Fayetteville, Ark. (KNWA) — As a child is placed into foster care because of abuse or neglect, there are a lot of people involved as a court case plays out. A team of special advocates is making sure the children’s needs do not get overlooked.
Ramon Portilla and his wife spent months trying to become foster parents.
Then they got a call in March 2009.
“It was a call from the DHS letting us know that there was this 13-month young boy that needed a placement,” Portilla said.
At first, Connor was just supposed to stay for maybe a couple of weeks.
“I will never forget that first night. My daughter, my wife and I just put a little thing next to our bedroom and we just made sure he got a good sleep and that’s how the journey started,” Portilla said.
That journey was made easier by CASA…A court-appointed special advocate. These advocates help abused and neglected children in the court system.
“Our volunteers meet with the children, the foster family, the biological family, teachers, therapists, medical professionals,” CASA of Northwest Arkansas Executive Director Crystal Vickmarck said.
It is all to make sure the child’s needs are met.
“Last year we served 970 children,” Vickmarck said.

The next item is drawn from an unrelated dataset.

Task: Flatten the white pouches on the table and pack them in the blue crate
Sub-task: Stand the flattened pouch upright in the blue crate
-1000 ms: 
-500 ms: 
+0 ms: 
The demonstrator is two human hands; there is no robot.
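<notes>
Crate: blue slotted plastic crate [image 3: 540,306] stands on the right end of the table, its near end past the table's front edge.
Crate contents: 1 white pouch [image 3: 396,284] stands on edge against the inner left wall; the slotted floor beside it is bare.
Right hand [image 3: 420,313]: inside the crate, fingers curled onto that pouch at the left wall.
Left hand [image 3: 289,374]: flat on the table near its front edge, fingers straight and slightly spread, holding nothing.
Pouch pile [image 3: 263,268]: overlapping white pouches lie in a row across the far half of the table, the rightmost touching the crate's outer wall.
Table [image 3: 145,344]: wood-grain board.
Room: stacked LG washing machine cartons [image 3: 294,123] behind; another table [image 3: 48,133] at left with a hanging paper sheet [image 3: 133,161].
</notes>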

She added that that still was not enough to cover all of the children in the foster care system in Northwest Arkansas.
“We know that this year, we have to train 130 volunteers in order to meet the need of the children in the system this year,” she said.
Vickmarck says anyone can make a good advocate if he or she has a passion for helping children.
“One day, someone knocked on the door and introduced themselves as our CASA advocate,” Portilla said.
It made a huge difference for the Portilla family as Connor’s case played out in court.
“She was side by side with us again preparing us and making sure we were up to date about what was going to happen through this journey,” Portilla said.
A year and a half after the journey began, the Portilla family was made whole when Connor’s adoption was finalized.
CASA said the number of children in foster care goes up every year, so it constantly needs to train new volunteers.